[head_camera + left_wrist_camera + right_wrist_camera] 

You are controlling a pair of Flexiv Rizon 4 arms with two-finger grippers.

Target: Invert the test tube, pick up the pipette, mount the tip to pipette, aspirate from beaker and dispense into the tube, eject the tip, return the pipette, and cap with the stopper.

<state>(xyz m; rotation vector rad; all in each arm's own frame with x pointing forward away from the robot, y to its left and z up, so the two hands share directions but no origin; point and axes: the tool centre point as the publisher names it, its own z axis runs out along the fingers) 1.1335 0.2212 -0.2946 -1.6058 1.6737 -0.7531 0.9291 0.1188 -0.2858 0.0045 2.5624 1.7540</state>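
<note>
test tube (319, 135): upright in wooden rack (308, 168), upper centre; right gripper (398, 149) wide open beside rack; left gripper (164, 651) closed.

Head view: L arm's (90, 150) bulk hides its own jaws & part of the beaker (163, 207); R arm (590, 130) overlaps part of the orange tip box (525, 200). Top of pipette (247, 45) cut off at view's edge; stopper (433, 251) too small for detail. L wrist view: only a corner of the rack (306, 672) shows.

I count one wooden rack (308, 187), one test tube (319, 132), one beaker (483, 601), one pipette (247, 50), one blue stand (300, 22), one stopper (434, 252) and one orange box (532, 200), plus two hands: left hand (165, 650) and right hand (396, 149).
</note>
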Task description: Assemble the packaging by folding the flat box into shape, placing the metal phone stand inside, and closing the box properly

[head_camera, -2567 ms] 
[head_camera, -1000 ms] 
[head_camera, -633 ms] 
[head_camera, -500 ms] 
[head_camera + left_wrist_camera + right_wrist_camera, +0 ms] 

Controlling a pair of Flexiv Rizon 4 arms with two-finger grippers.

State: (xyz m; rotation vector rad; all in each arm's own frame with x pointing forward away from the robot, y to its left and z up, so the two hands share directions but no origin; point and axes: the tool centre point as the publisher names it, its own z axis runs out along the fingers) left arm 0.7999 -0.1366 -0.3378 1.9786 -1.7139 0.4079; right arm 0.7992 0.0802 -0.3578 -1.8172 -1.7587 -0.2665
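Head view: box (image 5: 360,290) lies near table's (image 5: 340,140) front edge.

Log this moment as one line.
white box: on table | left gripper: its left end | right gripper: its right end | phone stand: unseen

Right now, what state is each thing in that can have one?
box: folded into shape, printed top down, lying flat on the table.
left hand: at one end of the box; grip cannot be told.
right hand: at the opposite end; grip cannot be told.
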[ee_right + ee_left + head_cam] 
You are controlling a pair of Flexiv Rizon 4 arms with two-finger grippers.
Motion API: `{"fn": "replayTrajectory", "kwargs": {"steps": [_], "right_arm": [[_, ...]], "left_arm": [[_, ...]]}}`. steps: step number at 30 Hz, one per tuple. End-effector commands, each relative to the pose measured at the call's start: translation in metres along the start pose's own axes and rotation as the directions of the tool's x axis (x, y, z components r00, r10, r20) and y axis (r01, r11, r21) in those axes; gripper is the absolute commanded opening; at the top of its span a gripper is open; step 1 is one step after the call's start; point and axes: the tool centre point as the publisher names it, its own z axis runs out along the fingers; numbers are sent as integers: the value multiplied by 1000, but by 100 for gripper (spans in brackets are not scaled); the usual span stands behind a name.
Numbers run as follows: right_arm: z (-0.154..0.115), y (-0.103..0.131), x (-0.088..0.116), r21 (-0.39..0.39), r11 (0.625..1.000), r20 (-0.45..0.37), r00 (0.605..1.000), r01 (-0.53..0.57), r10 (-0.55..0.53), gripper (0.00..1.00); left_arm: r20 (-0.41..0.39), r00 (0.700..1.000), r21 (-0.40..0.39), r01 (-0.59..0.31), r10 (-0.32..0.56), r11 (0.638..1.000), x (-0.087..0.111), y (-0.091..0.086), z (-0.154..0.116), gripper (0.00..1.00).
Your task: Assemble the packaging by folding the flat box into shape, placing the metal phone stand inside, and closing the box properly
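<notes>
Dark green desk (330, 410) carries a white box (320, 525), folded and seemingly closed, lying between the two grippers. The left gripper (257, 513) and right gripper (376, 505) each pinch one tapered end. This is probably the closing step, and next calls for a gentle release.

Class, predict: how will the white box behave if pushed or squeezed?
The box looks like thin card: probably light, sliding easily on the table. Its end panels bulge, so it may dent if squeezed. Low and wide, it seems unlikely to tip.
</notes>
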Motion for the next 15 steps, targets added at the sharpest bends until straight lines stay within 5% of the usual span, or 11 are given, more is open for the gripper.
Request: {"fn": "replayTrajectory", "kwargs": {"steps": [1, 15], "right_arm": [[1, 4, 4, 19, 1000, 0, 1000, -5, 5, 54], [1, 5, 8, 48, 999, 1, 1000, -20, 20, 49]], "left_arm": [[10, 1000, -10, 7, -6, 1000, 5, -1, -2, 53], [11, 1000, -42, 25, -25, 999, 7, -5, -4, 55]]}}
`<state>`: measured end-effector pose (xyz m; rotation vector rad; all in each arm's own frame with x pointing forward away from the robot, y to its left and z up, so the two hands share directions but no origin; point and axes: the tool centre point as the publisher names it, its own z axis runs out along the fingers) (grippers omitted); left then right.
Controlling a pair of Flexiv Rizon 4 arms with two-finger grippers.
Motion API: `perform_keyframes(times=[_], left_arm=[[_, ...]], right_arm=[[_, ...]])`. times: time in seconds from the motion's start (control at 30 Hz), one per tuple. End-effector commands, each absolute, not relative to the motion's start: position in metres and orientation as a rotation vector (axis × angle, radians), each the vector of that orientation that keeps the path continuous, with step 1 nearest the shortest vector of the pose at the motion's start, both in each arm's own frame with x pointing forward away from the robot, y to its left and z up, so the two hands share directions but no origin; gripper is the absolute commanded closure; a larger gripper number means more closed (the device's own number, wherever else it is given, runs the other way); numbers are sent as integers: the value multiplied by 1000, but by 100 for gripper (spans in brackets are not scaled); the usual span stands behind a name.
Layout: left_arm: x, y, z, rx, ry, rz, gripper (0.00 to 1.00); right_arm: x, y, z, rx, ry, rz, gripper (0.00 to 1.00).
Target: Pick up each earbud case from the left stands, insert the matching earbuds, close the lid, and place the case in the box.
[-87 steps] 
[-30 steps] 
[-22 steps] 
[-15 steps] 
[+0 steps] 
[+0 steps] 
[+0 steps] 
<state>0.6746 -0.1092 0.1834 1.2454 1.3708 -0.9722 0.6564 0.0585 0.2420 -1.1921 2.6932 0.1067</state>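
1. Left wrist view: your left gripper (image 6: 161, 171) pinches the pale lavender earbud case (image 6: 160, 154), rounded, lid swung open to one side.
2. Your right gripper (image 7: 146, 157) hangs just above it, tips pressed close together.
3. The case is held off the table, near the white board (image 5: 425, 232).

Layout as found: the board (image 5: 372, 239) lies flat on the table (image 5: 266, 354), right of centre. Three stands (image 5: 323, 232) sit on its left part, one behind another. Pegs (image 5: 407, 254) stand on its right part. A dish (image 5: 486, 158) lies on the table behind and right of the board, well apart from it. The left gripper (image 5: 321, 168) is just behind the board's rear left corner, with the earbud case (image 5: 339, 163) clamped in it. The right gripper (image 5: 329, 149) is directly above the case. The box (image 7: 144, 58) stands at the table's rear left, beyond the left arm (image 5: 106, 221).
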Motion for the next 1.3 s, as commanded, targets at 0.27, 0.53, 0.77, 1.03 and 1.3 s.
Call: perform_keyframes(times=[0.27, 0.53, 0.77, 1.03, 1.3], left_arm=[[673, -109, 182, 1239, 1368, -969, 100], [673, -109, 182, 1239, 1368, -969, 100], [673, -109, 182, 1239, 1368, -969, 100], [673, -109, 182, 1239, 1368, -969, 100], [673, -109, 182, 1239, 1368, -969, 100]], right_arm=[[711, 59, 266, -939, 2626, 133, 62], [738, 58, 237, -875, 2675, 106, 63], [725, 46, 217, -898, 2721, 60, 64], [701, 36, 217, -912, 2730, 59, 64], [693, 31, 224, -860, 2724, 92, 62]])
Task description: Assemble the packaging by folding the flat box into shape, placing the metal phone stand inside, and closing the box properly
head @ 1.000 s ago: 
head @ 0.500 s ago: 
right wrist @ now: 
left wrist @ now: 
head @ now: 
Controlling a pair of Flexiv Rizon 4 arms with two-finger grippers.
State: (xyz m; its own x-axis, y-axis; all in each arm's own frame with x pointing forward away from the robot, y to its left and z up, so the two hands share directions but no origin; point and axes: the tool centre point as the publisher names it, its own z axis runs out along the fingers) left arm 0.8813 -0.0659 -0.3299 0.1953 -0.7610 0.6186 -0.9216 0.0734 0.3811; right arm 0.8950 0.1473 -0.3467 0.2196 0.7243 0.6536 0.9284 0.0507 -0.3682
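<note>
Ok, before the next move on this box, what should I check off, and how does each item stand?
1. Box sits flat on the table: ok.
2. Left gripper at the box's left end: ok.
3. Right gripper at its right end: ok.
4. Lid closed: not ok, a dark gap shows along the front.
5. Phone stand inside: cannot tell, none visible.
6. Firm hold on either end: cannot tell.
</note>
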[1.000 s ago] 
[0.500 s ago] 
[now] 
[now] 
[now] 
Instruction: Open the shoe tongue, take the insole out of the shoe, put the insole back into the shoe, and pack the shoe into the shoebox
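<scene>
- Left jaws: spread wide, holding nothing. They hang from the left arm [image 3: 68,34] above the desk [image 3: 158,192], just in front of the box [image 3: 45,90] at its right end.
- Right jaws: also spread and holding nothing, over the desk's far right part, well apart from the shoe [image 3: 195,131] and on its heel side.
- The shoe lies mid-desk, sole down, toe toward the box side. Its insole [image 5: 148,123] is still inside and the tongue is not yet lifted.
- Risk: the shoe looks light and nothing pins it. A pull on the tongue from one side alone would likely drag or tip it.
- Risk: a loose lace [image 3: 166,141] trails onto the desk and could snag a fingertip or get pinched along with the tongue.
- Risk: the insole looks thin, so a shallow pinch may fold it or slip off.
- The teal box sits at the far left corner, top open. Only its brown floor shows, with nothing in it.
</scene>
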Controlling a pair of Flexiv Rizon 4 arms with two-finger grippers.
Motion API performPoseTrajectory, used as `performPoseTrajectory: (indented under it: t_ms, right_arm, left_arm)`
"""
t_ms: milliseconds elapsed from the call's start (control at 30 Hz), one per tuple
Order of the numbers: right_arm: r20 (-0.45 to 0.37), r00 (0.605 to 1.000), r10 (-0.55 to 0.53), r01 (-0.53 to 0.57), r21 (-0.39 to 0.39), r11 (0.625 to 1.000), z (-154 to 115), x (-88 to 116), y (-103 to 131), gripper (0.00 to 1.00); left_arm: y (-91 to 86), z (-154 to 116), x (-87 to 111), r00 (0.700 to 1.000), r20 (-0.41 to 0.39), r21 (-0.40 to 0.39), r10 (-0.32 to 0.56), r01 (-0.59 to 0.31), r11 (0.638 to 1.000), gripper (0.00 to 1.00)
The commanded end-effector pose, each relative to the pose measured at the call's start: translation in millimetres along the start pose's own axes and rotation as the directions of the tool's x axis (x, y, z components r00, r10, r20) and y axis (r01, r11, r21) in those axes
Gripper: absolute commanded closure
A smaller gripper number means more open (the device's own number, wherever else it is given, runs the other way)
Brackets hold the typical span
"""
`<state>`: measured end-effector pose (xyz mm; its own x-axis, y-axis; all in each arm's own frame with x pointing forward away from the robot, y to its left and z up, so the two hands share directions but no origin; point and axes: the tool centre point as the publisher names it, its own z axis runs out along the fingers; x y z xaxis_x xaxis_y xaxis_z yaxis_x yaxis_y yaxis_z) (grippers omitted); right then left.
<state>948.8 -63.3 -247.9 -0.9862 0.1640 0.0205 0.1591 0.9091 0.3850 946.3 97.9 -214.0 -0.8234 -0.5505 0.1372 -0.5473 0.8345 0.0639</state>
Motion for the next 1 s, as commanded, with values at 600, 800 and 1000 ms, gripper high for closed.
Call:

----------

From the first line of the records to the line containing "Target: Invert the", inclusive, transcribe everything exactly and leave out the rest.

▶ **OUTPUT OF THE EXERCISE**
[head_camera + left_wrist_camera + right_wrist_camera] 

You are controlling a pair of Flexiv Rizon 4 arms with two-finger grippers.

Target: Invert the test tube, pick up the pipette, mount the tip to pipette, aspirate from beaker and dispense into the tube, eject the tip, return the pipette, and cap with the stopper.

Nothing else is part of this output.